Work to be completed: A verbatim restatement of the data, free of pictures, is what you should output.

Given material:
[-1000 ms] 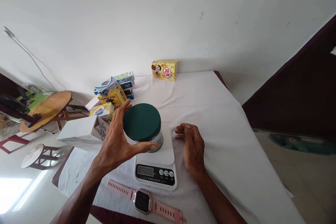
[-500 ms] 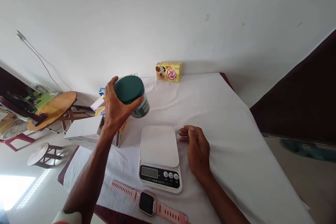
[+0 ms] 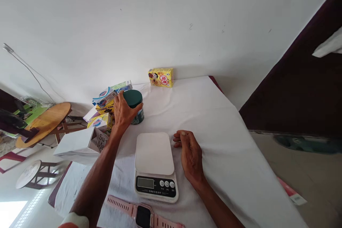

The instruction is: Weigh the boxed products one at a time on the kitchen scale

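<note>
My left hand [image 3: 123, 112] grips a dark green lidded canister [image 3: 133, 98] from its left side, thumb across the front. The canister stands upright at the table's far left, beside several packaged boxes. In front of me lies a white kitchen scale [image 3: 154, 153] with a bare platform and a dark display. Just right of the scale, my right hand [image 3: 190, 153] rests on the cloth, fingers loosely curled but apart, holding nothing. A pink-strapped smartwatch [image 3: 143, 216] lies below the scale, near the table's front edge.
A yellow snack box [image 3: 161, 77] stands against the wall at the back. Soap boxes [image 3: 100, 121] and a white box [image 3: 77, 144] crowd the left side of the white-clothed table [image 3: 213, 114]. On the floor beyond are a wooden stool [image 3: 29, 174] and a round table [image 3: 45, 123].
My left hand has lowered the canister from a tilted position in the air to upright on the cloth by the boxes. The view has shifted slightly; my right hand stays beside the scale.
</note>
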The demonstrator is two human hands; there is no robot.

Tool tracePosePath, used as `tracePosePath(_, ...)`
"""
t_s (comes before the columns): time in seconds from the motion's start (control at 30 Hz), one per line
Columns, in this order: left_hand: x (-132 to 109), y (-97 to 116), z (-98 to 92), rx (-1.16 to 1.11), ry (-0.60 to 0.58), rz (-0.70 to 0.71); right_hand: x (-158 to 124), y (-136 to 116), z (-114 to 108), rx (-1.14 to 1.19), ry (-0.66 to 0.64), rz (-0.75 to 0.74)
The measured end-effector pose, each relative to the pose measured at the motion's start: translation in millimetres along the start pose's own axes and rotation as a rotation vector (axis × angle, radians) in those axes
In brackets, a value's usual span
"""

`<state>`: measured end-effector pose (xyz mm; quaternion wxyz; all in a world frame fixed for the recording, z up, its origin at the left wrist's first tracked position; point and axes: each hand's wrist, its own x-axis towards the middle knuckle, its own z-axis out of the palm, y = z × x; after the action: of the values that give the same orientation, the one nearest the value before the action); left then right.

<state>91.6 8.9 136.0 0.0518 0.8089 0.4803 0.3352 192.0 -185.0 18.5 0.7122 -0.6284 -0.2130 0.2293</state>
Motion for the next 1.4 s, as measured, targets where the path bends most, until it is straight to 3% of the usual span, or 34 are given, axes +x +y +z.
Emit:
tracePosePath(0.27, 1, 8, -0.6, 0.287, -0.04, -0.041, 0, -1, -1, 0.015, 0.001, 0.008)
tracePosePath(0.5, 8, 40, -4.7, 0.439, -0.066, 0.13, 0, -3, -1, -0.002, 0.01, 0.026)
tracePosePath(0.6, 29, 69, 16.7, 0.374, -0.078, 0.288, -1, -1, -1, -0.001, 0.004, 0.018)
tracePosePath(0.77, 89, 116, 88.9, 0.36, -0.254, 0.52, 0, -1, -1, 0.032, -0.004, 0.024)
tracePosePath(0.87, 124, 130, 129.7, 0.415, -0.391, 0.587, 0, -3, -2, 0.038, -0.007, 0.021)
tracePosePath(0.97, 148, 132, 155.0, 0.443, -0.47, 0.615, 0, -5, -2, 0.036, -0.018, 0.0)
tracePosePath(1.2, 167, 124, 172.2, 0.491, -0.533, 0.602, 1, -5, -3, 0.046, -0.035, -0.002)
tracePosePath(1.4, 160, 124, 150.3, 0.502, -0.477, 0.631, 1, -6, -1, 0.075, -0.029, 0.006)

Solution for this problem:
[-1000 ms] 
[-500 ms] 
[+0 ms] 

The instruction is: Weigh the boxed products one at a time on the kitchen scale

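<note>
My left hand [image 3: 123, 112] grips a dark green lidded canister [image 3: 133, 98] from its left side, thumb across the front. The canister stands upright at the table's far left, beside several packaged boxes. In front of me lies a white kitchen scale [image 3: 154, 153] with a bare platform and a dark display. Just right of the scale, my right hand [image 3: 190, 153] rests on the cloth, fingers loosely curled but apart, holding nothing. A pink-strapped smartwatch [image 3: 143, 216] lies below the scale, near the table's front edge.
A yellow snack box [image 3: 161, 77] stands against the wall at the back. Soap boxes [image 3: 100, 121] and a white box [image 3: 77, 144] crowd the left side of the white-clothed table [image 3: 213, 114]. On the floor beyond are a wooden stool [image 3: 29, 174] and a round table [image 3: 45, 123].
My left hand has lowered the canister from a tilted position in the air to upright on the cloth by the boxes. The view has shifted slightly; my right hand stays beside the scale.
</note>
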The demonstrator is two human hands; there is no robot.

Tool tracePosePath, used as `tracePosePath(_, ...)`
"""
t_s (comes before the columns): time in seconds from the motion's start (control at 30 Hz), one per line
Columns, in this order: left_hand: x (-132 to 109), y (-97 to 116), z (-98 to 92), rx (-1.16 to 1.11), ry (-0.60 to 0.58), rz (-0.70 to 0.71); right_hand: x (-158 to 124), y (-136 to 116), z (-114 to 108), rx (-1.14 to 1.19), ry (-0.66 to 0.64), rz (-0.75 to 0.74)
The measured end-effector pose, each relative to the pose measured at the motion's start: translation in millimetres along the start pose's own axes and rotation as a rotation vector (axis × angle, radians) in those axes
In brackets, a value's usual span
"""

`<state>`: measured end-effector pose (xyz mm; quaternion wxyz; all in a world frame fixed for the recording, z up, its origin at the left wrist's first tracked position; point and axes: each hand's wrist, its own x-axis towards the middle knuckle, its own z-axis out of the palm, y = z × x; after the action: of the values that give the same orientation, the one nearest the value before the action); left then right.

<state>91.6 8.9 136.0 0.0518 0.8089 0.4803 0.3352 192.0 -185.0 18.5 0.7122 -0.6284 -0.2130 0.2293</state>
Motion for the next 1.4 s, as measured, targets where the path bends most, until it is straight to 3% of the usual span, or 34 are given, axes +x +y +z.
Emit:
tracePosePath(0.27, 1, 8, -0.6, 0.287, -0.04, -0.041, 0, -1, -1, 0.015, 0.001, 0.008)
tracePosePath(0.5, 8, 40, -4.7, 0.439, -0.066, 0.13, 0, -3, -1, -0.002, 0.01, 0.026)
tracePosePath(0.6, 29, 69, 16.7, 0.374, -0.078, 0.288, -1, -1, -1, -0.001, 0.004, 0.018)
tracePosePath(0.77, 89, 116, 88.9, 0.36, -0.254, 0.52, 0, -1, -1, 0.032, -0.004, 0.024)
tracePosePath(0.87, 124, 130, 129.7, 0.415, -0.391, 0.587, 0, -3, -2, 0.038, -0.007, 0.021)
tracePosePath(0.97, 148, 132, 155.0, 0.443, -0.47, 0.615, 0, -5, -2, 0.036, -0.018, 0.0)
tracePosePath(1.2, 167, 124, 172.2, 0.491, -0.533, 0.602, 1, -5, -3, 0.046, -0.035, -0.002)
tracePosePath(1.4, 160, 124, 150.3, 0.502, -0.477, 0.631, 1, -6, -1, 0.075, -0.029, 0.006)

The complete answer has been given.